> **SOURCE MATERIAL**
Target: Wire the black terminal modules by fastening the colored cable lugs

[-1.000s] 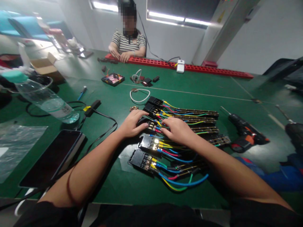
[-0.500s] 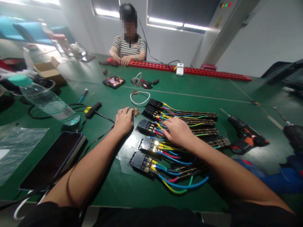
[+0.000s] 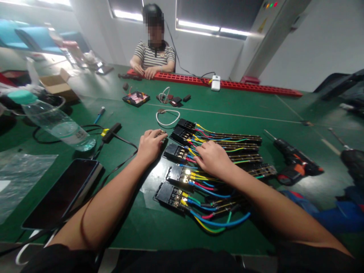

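Five black blocks run back from the middle of the table's (image 3: 127,231) near edge, coloured wires trailing toward the right edge. Closest block (image 3: 167,193) and second block (image 3: 176,174): no hand on either. Third block (image 3: 174,151) is the one in play, mid-table. Right hand (image 3: 214,155) sits over its wires, fingers curled and narrow at the wire ends; can't tell from here if they pinch one. Left hand (image 3: 150,145) is off the block's left end, fingers bunched narrow over a small pile of brass bits (image 3: 162,133); can't tell if one is held.

Looks like picking a brass bit. My take: one bit, thumb and index, no raking. Right hand steady so the wire ends don't drift. Tight spot: fourth block (image 3: 182,134) is just right of the pile, and the left fingers hide part of it.

Around: blurred blue thing (image 3: 335,216) toward the near right corner. Phone (image 3: 61,193) toward the near left corner; black cord crosses it and loops up close to the left wrist, snag risk. Drill (image 3: 297,155) toward the right edge, beyond the wires' far ends, out of the way. Bottle (image 3: 65,129) toward the left edge. White cable (image 3: 167,125) loops just behind the pile. Further back, small tray (image 3: 135,98). Far edge: red rail (image 3: 244,86), white box (image 3: 215,82) against it, co-worker (image 3: 155,57) with hands at its left end.
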The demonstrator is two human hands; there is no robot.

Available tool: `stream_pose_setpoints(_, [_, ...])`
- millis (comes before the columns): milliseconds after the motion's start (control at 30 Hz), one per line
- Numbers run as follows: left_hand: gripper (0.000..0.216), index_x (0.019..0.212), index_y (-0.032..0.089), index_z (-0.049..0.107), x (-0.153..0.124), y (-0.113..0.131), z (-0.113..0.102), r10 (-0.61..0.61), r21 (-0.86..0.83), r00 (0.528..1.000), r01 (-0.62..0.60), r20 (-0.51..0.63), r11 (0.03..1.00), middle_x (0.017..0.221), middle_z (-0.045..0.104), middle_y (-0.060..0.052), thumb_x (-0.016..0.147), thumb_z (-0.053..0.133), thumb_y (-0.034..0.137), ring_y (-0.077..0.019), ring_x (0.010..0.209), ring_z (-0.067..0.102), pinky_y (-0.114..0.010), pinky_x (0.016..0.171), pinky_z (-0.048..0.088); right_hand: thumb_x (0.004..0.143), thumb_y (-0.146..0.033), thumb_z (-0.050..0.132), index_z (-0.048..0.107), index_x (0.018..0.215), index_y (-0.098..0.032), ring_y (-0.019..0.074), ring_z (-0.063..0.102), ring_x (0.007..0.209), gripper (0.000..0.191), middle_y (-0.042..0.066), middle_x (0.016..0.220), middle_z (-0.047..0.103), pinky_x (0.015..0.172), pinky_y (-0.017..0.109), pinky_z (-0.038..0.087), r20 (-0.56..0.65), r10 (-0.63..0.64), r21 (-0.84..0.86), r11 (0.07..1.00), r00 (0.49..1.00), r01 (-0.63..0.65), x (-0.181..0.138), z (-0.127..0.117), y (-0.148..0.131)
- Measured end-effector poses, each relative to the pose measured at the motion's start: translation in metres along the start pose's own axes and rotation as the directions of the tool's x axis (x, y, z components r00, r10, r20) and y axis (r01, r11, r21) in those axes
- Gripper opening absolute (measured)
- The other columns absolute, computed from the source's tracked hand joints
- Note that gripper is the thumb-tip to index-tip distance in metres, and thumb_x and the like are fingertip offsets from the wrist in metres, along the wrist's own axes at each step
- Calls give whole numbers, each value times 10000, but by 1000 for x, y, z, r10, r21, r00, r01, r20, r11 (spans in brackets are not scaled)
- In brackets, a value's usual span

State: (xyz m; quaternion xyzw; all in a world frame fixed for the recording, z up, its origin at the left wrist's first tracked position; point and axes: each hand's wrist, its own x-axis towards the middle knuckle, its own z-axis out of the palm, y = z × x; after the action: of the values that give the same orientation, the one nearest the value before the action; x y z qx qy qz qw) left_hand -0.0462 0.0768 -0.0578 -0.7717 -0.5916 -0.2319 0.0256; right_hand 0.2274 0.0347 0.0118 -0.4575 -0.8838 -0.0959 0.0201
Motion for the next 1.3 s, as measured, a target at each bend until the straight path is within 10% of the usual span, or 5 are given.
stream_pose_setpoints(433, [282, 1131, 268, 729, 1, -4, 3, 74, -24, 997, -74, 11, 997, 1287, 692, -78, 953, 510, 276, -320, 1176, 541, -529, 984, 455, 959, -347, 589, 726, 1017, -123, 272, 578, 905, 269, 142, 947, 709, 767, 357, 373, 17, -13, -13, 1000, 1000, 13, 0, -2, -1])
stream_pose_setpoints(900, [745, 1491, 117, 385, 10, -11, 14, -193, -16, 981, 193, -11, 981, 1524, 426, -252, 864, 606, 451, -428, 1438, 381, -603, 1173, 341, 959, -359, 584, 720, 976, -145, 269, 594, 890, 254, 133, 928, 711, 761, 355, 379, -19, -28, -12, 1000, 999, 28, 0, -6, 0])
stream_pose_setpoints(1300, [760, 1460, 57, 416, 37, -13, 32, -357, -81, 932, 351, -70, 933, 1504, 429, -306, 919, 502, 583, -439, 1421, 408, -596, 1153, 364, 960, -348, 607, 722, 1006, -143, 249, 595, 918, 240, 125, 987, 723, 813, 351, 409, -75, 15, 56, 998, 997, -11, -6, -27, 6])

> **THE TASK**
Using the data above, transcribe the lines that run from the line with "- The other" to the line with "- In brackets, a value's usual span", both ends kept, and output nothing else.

> **EXERCISE RESPONSE**
- The other columns absolute, computed from the source's tracked hand joints
- Note that gripper is the thumb-tip to index-tip distance in metres, and thumb_x and the like are fingertip offsets from the wrist in metres, along the wrist's own axes at each step
- Calls give whole numbers, each value times 10000, but by 1000 for x, y, z, r10, r21, r00, r01, r20, r11 (spans in brackets are not scaled)
- In brackets, a value's usual span

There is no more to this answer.